◆ **PROBLEM DESCRIPTION**
Among the entries below, one line contains "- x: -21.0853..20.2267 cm" and another contains "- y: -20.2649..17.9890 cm". Transcribe those two lines and every line between them, exactly.

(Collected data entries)
== == ==

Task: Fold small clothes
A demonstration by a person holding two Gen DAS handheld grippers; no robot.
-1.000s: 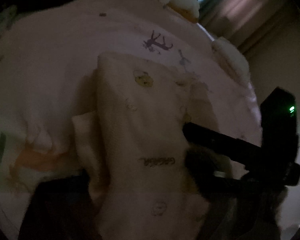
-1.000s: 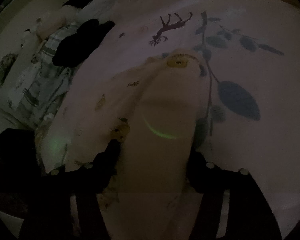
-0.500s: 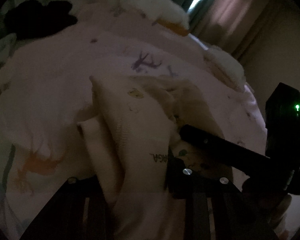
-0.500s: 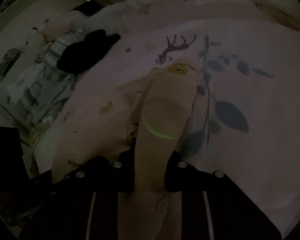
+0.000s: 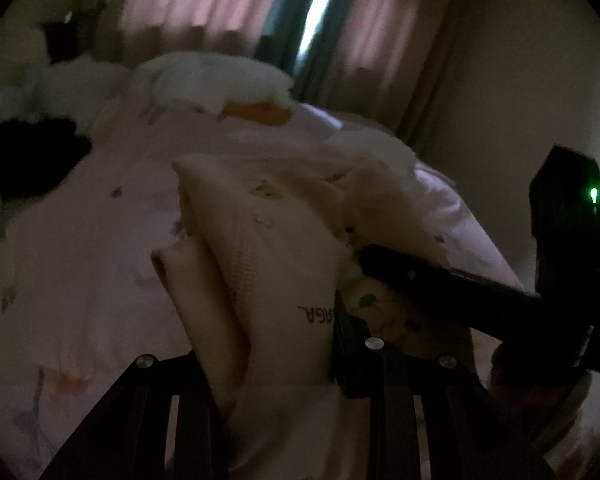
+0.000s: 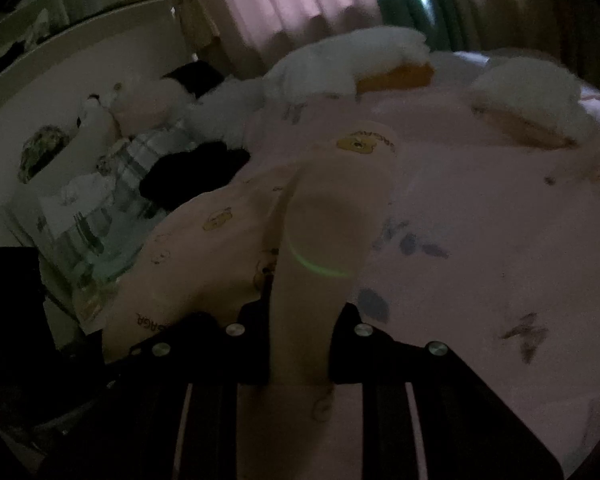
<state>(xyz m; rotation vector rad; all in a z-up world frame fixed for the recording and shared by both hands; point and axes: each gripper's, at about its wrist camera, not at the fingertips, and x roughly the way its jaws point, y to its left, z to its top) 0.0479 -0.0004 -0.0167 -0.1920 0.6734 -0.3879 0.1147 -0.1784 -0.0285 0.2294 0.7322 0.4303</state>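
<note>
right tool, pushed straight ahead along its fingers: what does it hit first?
The cream garment it already grips. Past that fold, probably the pink bedsheet, then the white plush by the curtains; depth is unclear in this dim fisheye view.

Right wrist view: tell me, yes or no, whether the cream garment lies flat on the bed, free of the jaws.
No: the cream garment is pinched between the right gripper's jaws.

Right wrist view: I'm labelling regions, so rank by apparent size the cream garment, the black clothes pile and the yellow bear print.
1. Cream garment, though nearness to the camera inflates it.
2. Black clothes pile.
3. Yellow bear print.
</note>
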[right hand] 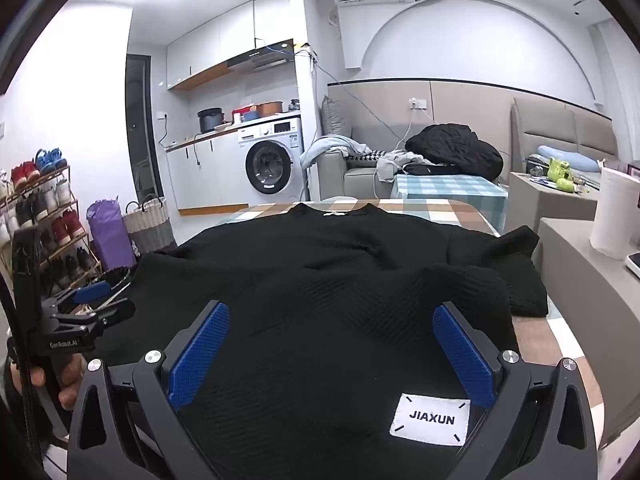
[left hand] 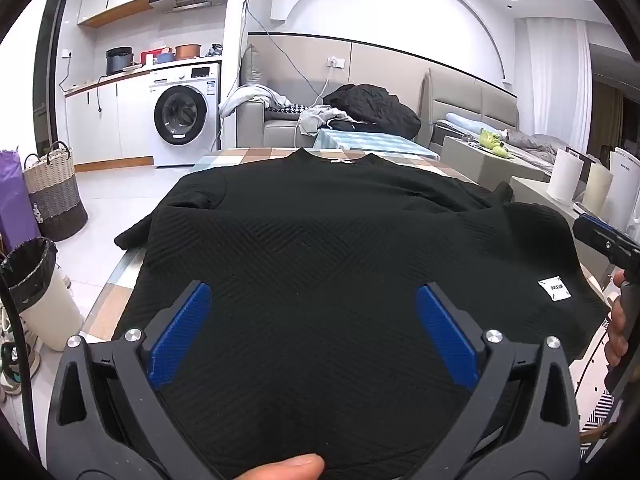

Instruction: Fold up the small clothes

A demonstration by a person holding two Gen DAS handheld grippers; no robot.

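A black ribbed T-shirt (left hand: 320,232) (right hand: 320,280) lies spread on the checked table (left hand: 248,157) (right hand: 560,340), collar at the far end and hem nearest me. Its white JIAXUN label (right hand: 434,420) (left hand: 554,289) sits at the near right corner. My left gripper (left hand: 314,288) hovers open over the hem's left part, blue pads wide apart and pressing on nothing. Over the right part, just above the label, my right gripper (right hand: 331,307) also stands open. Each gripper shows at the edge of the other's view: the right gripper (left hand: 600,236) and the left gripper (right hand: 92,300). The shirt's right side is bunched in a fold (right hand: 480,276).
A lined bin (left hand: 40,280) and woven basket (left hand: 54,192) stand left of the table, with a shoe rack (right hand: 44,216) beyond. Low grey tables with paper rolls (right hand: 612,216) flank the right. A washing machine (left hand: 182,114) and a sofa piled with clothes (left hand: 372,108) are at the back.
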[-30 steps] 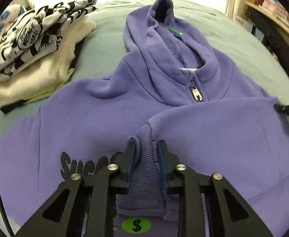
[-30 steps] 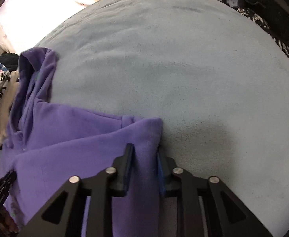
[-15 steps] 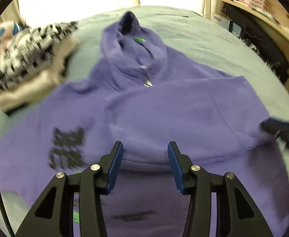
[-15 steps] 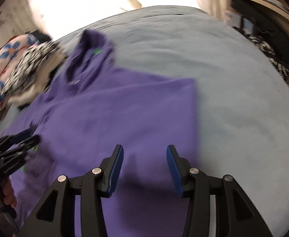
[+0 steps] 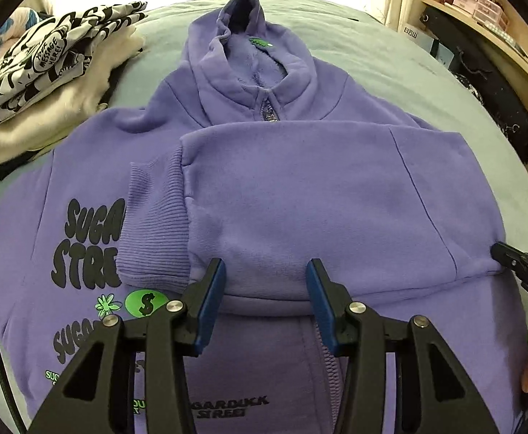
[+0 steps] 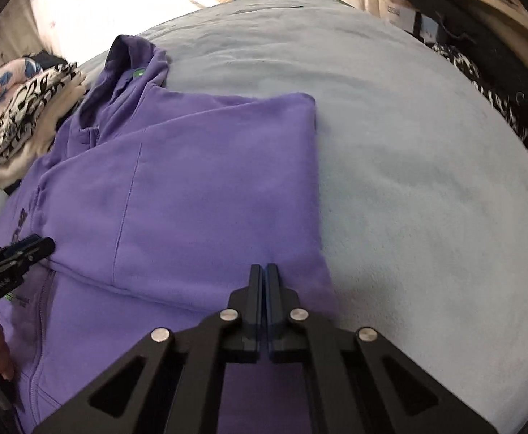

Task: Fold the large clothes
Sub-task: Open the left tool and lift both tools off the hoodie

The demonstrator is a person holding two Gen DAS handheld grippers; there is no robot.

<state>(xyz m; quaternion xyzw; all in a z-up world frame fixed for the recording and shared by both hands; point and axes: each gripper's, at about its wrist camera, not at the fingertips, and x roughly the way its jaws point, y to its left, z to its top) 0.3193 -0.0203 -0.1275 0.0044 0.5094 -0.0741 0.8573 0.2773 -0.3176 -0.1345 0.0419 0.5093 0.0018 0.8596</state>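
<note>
**Both grippers clear of the purple hoodie, one sleeve folded across its chest**

While our left gripper (image 5: 265, 282) hangs with its blue-padded jaws parted and nothing between them, our right gripper (image 6: 265, 282) has just snapped its jaws together, pad against pad, and no cloth is caught in the seam. In the left wrist view the parted fingers (image 5: 211, 289) frame the lower edge of the folded sleeve (image 5: 300, 199); whether they touch the cloth below we cannot tell. The right gripper's tips sit over the near right part of the purple hoodie (image 6: 209, 181), close to its edge beside the bare bedcover (image 6: 426, 181); again we cannot say whether they touch it.

Moving outward, the hoodie lies front up and spread flat on the pale blue-green bedcover, hood (image 5: 244, 18) pointing away from us. One sleeve is folded across the chest, its ribbed cuff (image 5: 153, 220) lying flat over part of the dark "SUGAR STREET" lettering (image 5: 86, 242). A round green dollar badge (image 5: 146, 300) shows just below the cuff. The zip pull (image 5: 269, 112) sits under the collar, above the top edge of the folded sleeve.

Further out, to the left of the hood, a pile of folded clothes (image 5: 43, 83) rests on the bed, a black-and-white printed piece on top of cream ones. A wooden shelf (image 5: 480, 18) with small boxes stands at the far right.
</note>
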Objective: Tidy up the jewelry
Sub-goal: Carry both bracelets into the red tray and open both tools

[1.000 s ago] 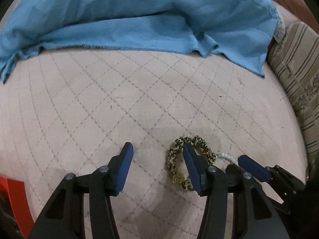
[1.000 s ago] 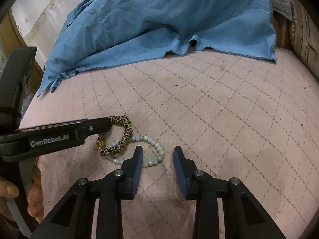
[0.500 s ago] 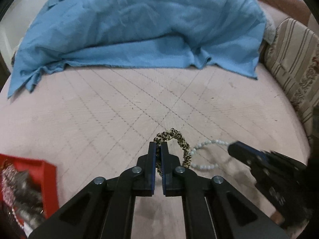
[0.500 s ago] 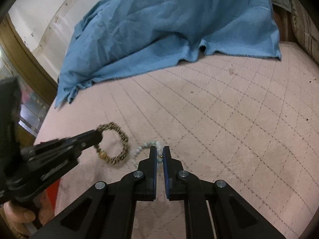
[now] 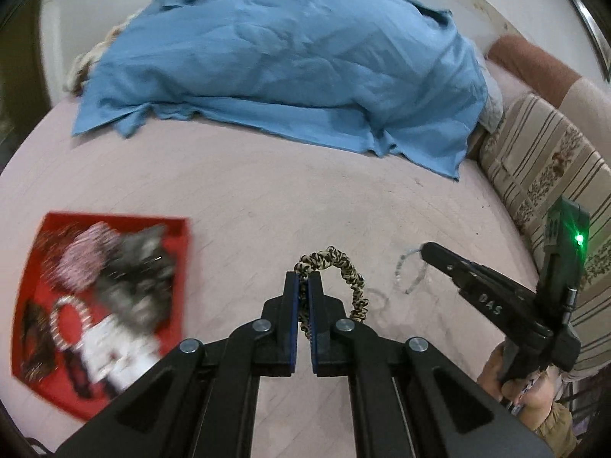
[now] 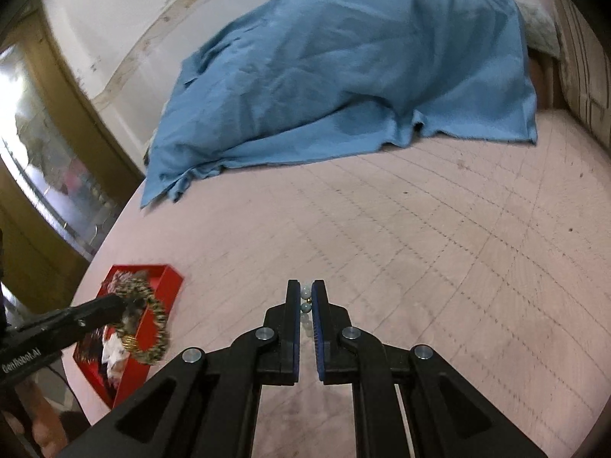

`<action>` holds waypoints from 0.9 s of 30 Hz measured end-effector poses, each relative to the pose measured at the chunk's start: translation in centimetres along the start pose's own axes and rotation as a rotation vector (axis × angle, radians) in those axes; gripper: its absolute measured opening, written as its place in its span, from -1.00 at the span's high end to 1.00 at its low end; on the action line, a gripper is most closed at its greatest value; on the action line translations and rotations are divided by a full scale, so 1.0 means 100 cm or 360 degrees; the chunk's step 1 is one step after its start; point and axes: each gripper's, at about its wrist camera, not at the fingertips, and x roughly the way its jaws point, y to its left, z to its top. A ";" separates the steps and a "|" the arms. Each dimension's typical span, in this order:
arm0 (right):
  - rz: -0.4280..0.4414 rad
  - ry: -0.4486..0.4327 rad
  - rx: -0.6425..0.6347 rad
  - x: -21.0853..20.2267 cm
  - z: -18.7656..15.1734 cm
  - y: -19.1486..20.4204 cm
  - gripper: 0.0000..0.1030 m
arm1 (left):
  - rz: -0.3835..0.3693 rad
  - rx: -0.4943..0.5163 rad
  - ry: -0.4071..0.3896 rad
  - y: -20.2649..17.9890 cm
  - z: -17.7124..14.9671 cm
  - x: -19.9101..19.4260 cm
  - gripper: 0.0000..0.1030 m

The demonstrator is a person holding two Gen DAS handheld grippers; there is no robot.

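My left gripper (image 5: 303, 280) is shut on a leopard-print bracelet (image 5: 349, 273) and holds it above the pink quilted bed. In the right wrist view the bracelet (image 6: 151, 324) hangs over the red jewelry tray (image 6: 172, 286). My right gripper (image 6: 305, 290) is shut on a pale bead bracelet (image 6: 305, 299); only a few beads show between its jaws. In the left wrist view the bead bracelet (image 5: 408, 273) dangles from the right gripper (image 5: 424, 247). The red tray (image 5: 179, 225), full of jewelry, lies to the left.
A crumpled blue sheet (image 5: 286, 65) covers the far part of the bed (image 6: 439, 248). A striped cushion (image 5: 550, 175) lines the right side. A glass-fronted cabinet (image 6: 46, 160) stands beyond the bed's left edge.
Both grippers closed on their bracelets, lifted them off the bed and moved left toward the red tray, which has come into view.
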 end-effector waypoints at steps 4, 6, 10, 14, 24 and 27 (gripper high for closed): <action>0.0019 0.0001 -0.0059 -0.020 -0.018 0.030 0.87 | 0.0084 -0.0066 -0.0050 0.043 -0.013 -0.033 0.92; 0.0025 0.0007 -0.0105 -0.028 -0.025 0.046 0.87 | 0.0124 -0.0120 -0.0074 0.067 -0.017 -0.047 0.92; 0.0049 0.0027 -0.0182 -0.039 -0.030 0.075 0.87 | 0.0187 -0.0285 -0.0131 0.123 -0.026 -0.073 0.91; 0.0081 0.0054 -0.0254 -0.042 -0.027 0.105 0.87 | 0.0208 -0.0430 -0.0164 0.172 -0.035 -0.087 0.91; 0.0163 0.0173 -0.0423 -0.019 -0.023 0.198 0.87 | 0.0100 -0.0658 -0.0153 0.241 -0.056 -0.074 0.91; 0.0181 0.0209 -0.0480 -0.005 -0.023 0.230 0.87 | 0.0084 -0.0660 -0.0142 0.245 -0.065 -0.068 0.91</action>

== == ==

◆ **TASK RESULT**
  - x: -21.0853..20.2267 cm
  - z: -18.7656..15.1734 cm
  - y: -19.1486..20.4204 cm
  - gripper: 0.0000..0.1030 m
arm1 (left):
  - rz: -0.3835..0.3693 rad
  - rx: -0.4943..0.5163 rad
  - ry: -0.4071..0.3896 rad
  - y: -20.2649..17.9890 cm

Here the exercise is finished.